Un paziente borderline, per esempio, la cui patologia comprende
una seria diffusione dell'identità, per molto tempo sarà costretto in terapia
a delegare in gran parte all'analista il polo osservante,
finché una maggiore integrazione dell'io
non gli permetterà di assumerlo su di sé. In casi come
questo, intraprendere un cammino meditativo (che richiede, come si
è visto, un livello minimo di sanità mentale, capace di instaurare
fin dall'inizio dentro di sé un polo osservante che non sia
completamente coinvolto nei meccanismi psicopatologici) sarebbe
non solo inefficace, ma anche controproducente o addirittura
pericoloso: se manca un punto d'osservazione
esterno alla propria patologia, la meditazione non è più tale, ma
si trasforma essa stessa in un'espressione patologica.

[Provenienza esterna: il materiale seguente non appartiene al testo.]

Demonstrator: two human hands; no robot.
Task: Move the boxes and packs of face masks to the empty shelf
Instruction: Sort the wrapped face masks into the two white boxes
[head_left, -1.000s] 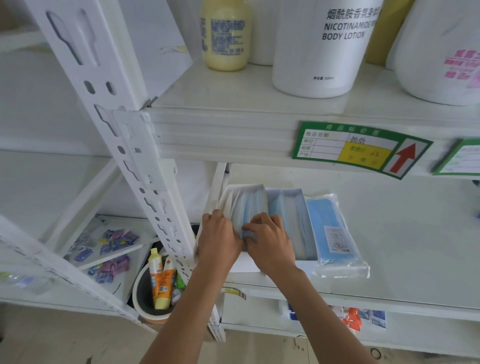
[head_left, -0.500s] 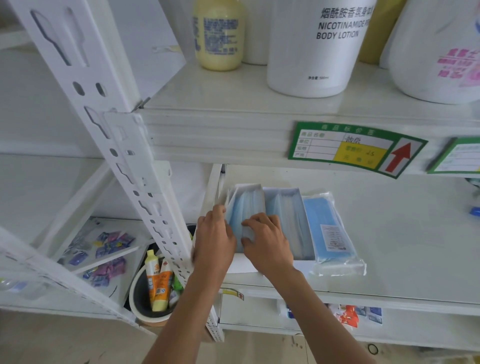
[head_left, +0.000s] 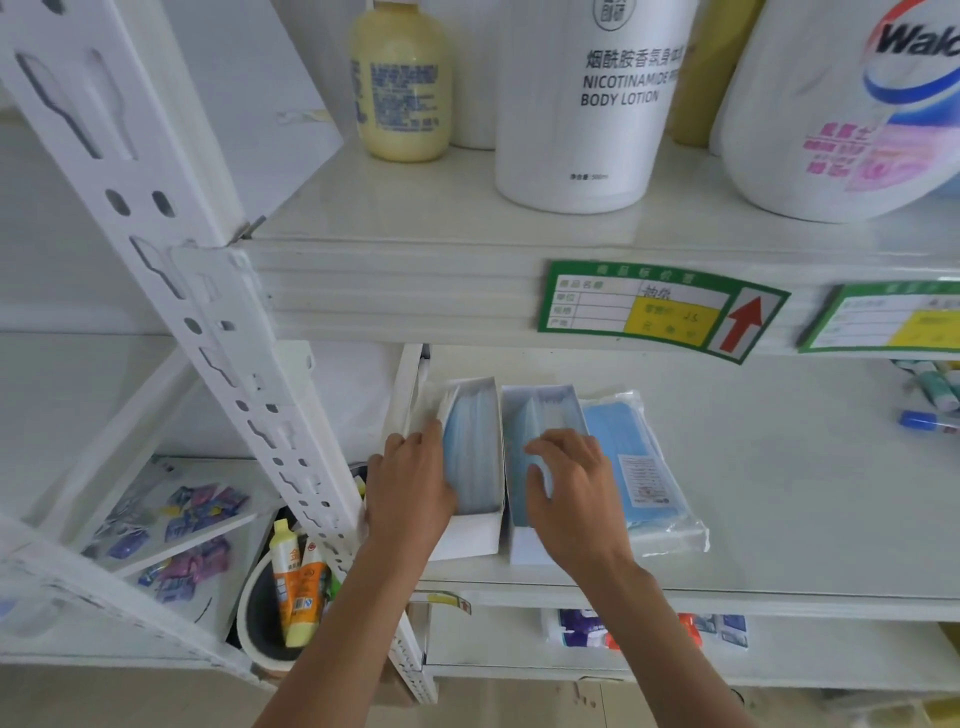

Allora un meditante che soffra, per esempio, di una diffusione
d'identità accompagnata da difese schizoidi (che gli conferiscono
un fallace senso di impassibilità, freddezza ed estraniazione da
ogni legame affettivo, accompagnate talora da esperienze di
spersonalizzazione) s'illuderà di essere molto avanti sul cammino
verso il trascendimento dell'io e verso un male inteso distacco
dalle cose del mondo, usando in realtà la meditazione per
rafforzare la propria patologia.
È dunque di cruciale importanza comprendere che la meditazione
non è una psicoterapia. Accade di frequente che persone sofferenti
di ansia o angoscia si rivolgano alla meditazione per cercare un
sollievo al proprio disagio. Ma, se la loro vita è troppo
disordinata, se la loro psiche è troppo squilibrata, meditare non
li farà stare meglio e in molti casi aumenterà anzi la percezione
della propria ansia: la consapevolezza meditativa, infatti, agisce
come uno specchio - a volte impietoso - che riflette la nostra
situazione così com'è, senza condanne né assoluzioni. Se ci sono
aree della nostra vita e della nostra psiche dove è necessario
mettere ordine, lo specchio della meditazione smaschererà le
nostre illusioni e difese a riguardo.
Per queste ragioni, in genere chi abbia una situazione di vita
particolarmente problematica, disarmonica, conflittuale o
squilibrata viene vivamente sconsigliato di partecipare a lunghi
ritiri di meditazione intensiva. Troppo spesso i ritiri di
meditazione vengono usati come alibi per non affrontare i propri
problemi e compensarli attraverso l'assunzione di false identità.
Dunque, l'utilizzo improprio della meditazione come psicoterapia
da parte di persone con gravi turbe psichiche e carenze evolutive
dell'io non solo è per lo più inefficace, ma può anche risultare
controproducente o persino pericoloso per l'equilibrio psichico.